(STORED DATA):
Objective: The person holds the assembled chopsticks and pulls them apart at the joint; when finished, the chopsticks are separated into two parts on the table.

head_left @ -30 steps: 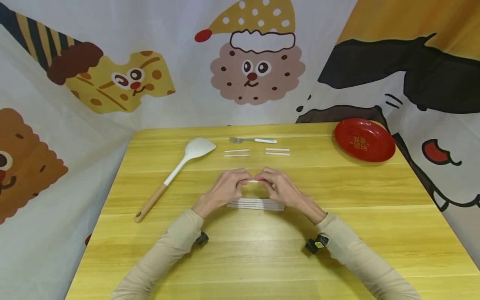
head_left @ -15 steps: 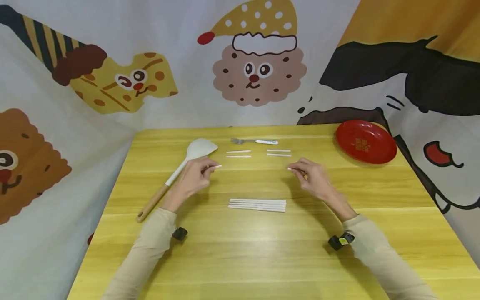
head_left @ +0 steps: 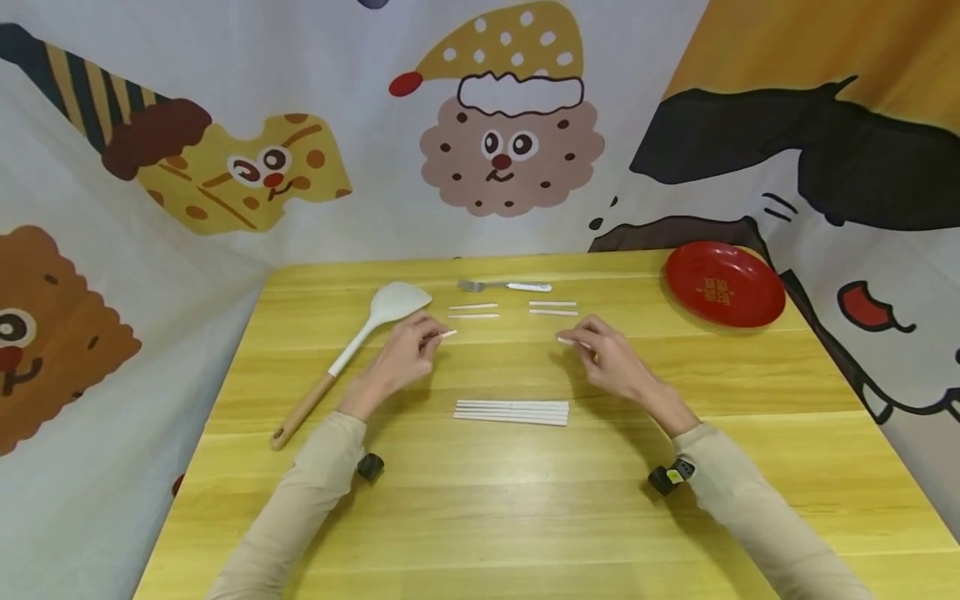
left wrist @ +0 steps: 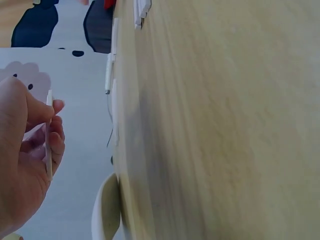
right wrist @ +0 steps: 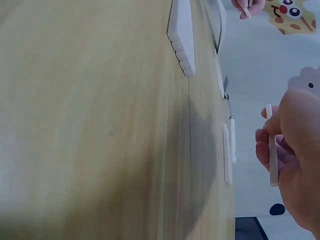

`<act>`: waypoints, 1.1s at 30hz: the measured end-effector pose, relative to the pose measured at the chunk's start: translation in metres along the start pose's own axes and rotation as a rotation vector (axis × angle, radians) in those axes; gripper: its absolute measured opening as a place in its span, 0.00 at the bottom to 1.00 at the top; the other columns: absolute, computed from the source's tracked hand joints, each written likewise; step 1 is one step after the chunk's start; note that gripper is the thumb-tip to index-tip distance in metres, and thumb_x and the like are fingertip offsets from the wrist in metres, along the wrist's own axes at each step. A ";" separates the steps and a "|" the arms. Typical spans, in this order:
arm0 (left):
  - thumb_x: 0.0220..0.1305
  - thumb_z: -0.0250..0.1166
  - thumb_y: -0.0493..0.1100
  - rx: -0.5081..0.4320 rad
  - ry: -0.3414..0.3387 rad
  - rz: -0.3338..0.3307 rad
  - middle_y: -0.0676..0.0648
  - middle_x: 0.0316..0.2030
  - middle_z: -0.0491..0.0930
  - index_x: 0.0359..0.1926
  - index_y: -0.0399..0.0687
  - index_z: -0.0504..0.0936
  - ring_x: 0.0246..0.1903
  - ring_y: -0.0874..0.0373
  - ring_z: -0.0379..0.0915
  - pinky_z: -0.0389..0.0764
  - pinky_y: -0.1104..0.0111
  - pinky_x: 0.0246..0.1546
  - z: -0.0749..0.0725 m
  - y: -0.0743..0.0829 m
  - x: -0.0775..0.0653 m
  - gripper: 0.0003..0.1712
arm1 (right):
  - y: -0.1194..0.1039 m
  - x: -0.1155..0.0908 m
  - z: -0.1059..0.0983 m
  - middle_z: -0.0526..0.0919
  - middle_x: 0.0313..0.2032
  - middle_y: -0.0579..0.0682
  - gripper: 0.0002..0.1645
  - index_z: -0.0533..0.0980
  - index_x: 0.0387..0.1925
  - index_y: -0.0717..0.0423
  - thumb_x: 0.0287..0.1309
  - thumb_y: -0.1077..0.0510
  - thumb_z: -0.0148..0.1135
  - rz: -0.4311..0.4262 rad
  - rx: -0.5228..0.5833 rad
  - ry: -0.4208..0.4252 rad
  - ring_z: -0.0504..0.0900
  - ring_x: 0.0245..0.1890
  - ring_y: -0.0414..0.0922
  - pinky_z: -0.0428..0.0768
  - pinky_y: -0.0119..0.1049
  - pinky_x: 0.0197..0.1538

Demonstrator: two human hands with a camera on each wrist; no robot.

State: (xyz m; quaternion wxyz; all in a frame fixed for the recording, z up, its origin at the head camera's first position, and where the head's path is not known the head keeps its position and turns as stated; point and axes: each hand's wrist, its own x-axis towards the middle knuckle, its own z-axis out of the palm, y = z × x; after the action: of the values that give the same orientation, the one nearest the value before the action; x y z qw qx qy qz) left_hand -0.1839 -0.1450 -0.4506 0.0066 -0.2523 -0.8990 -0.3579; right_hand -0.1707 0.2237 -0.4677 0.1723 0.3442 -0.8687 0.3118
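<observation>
My left hand pinches a short, thin white stick between thumb and fingers, raised above the table. Another short white stick is pinched by my right hand, also off the surface. Between and nearer than the hands lies a row of several longer white sticks, side by side. Beyond the hands are two pairs of short sticks: a left pair and a right pair. In both wrist views the fingers curl round the held pieces, partly hiding them.
A white spatula with a wooden handle lies beside my left hand, its head just behind the fingers. A fork with a patterned handle lies at the back. The red plate sits at the back right corner. A printed cloth hangs behind the table.
A second ago both hands held a white stick together at the middle. They then moved apart, each with a short piece, and have since come slightly closer together.
</observation>
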 end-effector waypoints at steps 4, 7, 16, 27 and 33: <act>0.71 0.57 0.33 0.015 -0.007 0.004 0.45 0.43 0.80 0.51 0.38 0.84 0.39 0.55 0.77 0.82 0.64 0.42 0.006 -0.003 0.009 0.13 | 0.003 0.007 0.002 0.81 0.36 0.57 0.18 0.85 0.46 0.64 0.56 0.78 0.60 0.023 -0.007 0.009 0.74 0.30 0.42 0.75 0.32 0.30; 0.71 0.60 0.35 0.046 0.008 0.018 0.45 0.43 0.82 0.49 0.40 0.85 0.42 0.54 0.78 0.82 0.62 0.46 0.011 -0.004 0.018 0.10 | 0.007 0.012 0.004 0.81 0.37 0.58 0.15 0.85 0.45 0.65 0.58 0.77 0.61 0.051 -0.012 0.020 0.78 0.32 0.46 0.80 0.38 0.33; 0.71 0.62 0.35 0.069 -0.029 0.000 0.44 0.44 0.83 0.49 0.40 0.86 0.44 0.52 0.79 0.83 0.62 0.48 0.026 -0.004 0.050 0.10 | 0.022 0.029 0.016 0.82 0.38 0.58 0.11 0.85 0.44 0.63 0.63 0.72 0.62 0.140 -0.035 -0.027 0.81 0.37 0.50 0.83 0.45 0.41; 0.70 0.63 0.35 0.104 -0.089 -0.017 0.43 0.47 0.82 0.49 0.39 0.86 0.45 0.51 0.80 0.84 0.64 0.48 0.046 -0.002 0.077 0.10 | 0.036 0.048 0.040 0.86 0.38 0.59 0.08 0.86 0.40 0.63 0.61 0.70 0.65 0.120 -0.093 -0.033 0.83 0.41 0.55 0.82 0.49 0.49; 0.70 0.64 0.36 0.088 -0.119 -0.051 0.46 0.44 0.82 0.49 0.43 0.87 0.43 0.54 0.79 0.83 0.65 0.48 0.051 -0.005 0.085 0.10 | 0.037 0.052 0.045 0.86 0.39 0.59 0.08 0.86 0.41 0.63 0.61 0.71 0.65 0.187 -0.072 -0.078 0.83 0.41 0.54 0.85 0.47 0.47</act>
State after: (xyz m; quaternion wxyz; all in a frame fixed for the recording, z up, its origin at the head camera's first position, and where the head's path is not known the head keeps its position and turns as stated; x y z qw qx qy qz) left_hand -0.2513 -0.0769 -0.4754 -0.0450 -0.2495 -0.9189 -0.3023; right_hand -0.2371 0.1890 -0.4902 0.1208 0.2670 -0.9137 0.2816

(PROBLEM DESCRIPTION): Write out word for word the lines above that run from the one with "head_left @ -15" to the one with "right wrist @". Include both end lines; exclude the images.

(YOUR RESPONSE):
head_left @ -15 steps: 
head_left @ +0 steps: 
left wrist @ +0 steps: 
right wrist @ +0 steps: 

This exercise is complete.